• [About this task] Transcribe the listing that follows in full, omitting pictures.

• [Data excerpt]
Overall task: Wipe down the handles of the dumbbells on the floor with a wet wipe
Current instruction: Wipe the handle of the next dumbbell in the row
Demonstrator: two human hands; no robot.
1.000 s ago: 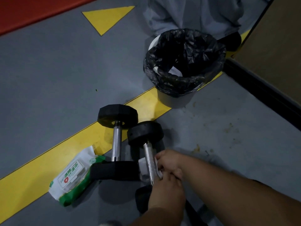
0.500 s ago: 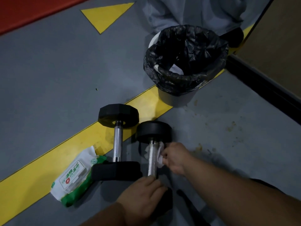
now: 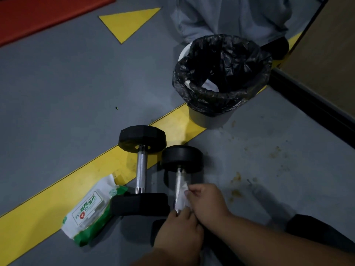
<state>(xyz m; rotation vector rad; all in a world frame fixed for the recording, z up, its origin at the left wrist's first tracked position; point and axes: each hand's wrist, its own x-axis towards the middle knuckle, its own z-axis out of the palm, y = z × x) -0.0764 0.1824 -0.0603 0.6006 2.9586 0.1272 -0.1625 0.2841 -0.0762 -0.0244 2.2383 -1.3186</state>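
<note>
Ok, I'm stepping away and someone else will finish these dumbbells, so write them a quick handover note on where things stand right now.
Right hand: pinches the wet wipe against the right dumbbell's handle, mid-wipe.
Left hand: holds the near end of that handle, over the near weight.
Left dumbbell: lies beside it across the yellow floor line, handle bare; whether it was wiped cannot be told.
Wet wipe pack: on the floor, against the left dumbbell's near weight.
Lined bin: stands beyond the dumbbells, something white inside.
Left to do: finish this handle, check the other, bin the wipe.
</note>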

• [Task response]
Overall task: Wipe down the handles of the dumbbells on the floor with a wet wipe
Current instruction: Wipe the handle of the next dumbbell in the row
Demonstrator: two human hands; no robot.
1.000 s ago: 
0.500 s ago: 
now: 
<state>(xyz m; rotation vector rad; all in a world frame fixed for the recording, z up, its origin at the left wrist's first tracked position; point and axes: each hand's wrist, its own x-axis towards the middle knuckle, its own z-axis out of the palm, y = z × x) -0.0764 0.1824 -0.0603 0.6006 2.9586 0.1272 -0.1625 0.2841 -0.0762 -0.0244 2.2383 -1.3186</state>
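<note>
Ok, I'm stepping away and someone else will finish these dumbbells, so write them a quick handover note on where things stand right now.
Right hand: pinches the wet wipe against the right dumbbell's handle, mid-wipe.
Left hand: holds the near end of that handle, over the near weight.
Left dumbbell: lies beside it across the yellow floor line, handle bare; whether it was wiped cannot be told.
Wet wipe pack: on the floor, against the left dumbbell's near weight.
Lined bin: stands beyond the dumbbells, something white inside.
Left to do: finish this handle, check the other, bin the wipe.
</note>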

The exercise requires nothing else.